- Problem to work on: Check each line of the data, and copy those where "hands" appears.

───── Data shown

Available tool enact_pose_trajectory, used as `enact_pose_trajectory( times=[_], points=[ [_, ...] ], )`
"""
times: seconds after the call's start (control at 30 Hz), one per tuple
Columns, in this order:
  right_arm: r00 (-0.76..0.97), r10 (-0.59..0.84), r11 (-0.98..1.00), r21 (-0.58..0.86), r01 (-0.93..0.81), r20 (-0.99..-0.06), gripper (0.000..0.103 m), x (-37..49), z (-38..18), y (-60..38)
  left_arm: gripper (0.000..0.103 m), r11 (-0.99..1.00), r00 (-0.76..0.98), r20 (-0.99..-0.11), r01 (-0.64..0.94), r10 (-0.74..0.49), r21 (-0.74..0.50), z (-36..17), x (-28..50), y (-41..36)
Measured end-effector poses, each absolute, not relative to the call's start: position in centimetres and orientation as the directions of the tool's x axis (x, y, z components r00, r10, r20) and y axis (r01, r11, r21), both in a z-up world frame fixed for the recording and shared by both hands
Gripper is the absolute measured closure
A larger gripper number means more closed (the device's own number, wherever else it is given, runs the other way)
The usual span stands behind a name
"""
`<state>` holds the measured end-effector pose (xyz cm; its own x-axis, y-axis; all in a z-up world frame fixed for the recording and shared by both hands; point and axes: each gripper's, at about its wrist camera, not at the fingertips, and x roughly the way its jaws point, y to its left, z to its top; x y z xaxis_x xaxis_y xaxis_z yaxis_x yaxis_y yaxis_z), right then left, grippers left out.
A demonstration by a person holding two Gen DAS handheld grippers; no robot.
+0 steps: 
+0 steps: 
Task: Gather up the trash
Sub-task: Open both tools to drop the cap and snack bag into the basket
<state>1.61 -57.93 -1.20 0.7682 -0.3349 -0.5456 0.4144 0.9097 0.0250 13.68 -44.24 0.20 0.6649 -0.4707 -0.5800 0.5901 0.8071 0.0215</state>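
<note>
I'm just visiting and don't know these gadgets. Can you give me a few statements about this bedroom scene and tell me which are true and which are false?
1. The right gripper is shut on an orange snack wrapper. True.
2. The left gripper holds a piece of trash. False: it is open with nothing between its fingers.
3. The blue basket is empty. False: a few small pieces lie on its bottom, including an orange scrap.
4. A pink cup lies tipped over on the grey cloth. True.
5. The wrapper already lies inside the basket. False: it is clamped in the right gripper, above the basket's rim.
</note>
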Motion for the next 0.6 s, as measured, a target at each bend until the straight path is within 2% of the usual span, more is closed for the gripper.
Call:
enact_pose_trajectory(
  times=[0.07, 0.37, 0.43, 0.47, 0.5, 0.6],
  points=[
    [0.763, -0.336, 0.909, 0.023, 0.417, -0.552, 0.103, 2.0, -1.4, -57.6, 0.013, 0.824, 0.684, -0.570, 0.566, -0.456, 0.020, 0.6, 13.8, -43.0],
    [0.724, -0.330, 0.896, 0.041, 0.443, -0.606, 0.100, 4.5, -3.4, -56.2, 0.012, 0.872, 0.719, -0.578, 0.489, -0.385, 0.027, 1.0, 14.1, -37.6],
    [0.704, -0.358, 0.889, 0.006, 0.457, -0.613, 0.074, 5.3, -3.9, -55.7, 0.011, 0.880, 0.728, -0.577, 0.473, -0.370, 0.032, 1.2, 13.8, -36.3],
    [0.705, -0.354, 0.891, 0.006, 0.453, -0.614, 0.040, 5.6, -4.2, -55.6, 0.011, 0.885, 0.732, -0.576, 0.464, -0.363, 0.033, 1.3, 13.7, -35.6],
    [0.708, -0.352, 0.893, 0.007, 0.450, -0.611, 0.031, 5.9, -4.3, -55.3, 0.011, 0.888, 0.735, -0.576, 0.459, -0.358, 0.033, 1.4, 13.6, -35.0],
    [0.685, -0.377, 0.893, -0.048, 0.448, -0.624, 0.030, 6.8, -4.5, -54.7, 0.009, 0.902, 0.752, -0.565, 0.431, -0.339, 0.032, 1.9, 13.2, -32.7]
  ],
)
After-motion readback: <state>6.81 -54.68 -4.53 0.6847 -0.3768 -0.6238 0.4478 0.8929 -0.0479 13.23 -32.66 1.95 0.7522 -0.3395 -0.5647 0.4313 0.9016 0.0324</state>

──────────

- Solved problem:
Measured end-effector poses, each absolute, not relative to the call's start: position in centimetres and orientation as the directions of the tool's x axis (x, y, z components r00, r10, r20) and y axis (r01, r11, r21), both in a z-up world frame fixed for the recording and shared by both hands
`<state>` holds the measured end-effector pose (xyz cm; its own x-axis, y-axis; all in a z-up world frame fixed for the recording and shared by both hands; point and axes: each gripper's, at about its wrist camera, not at the fingertips, and x roughly the way its jaws point, y to its left, z to its top; x y z xaxis_x xaxis_y xaxis_z yaxis_x yaxis_y yaxis_z), right then left, grippers left out.

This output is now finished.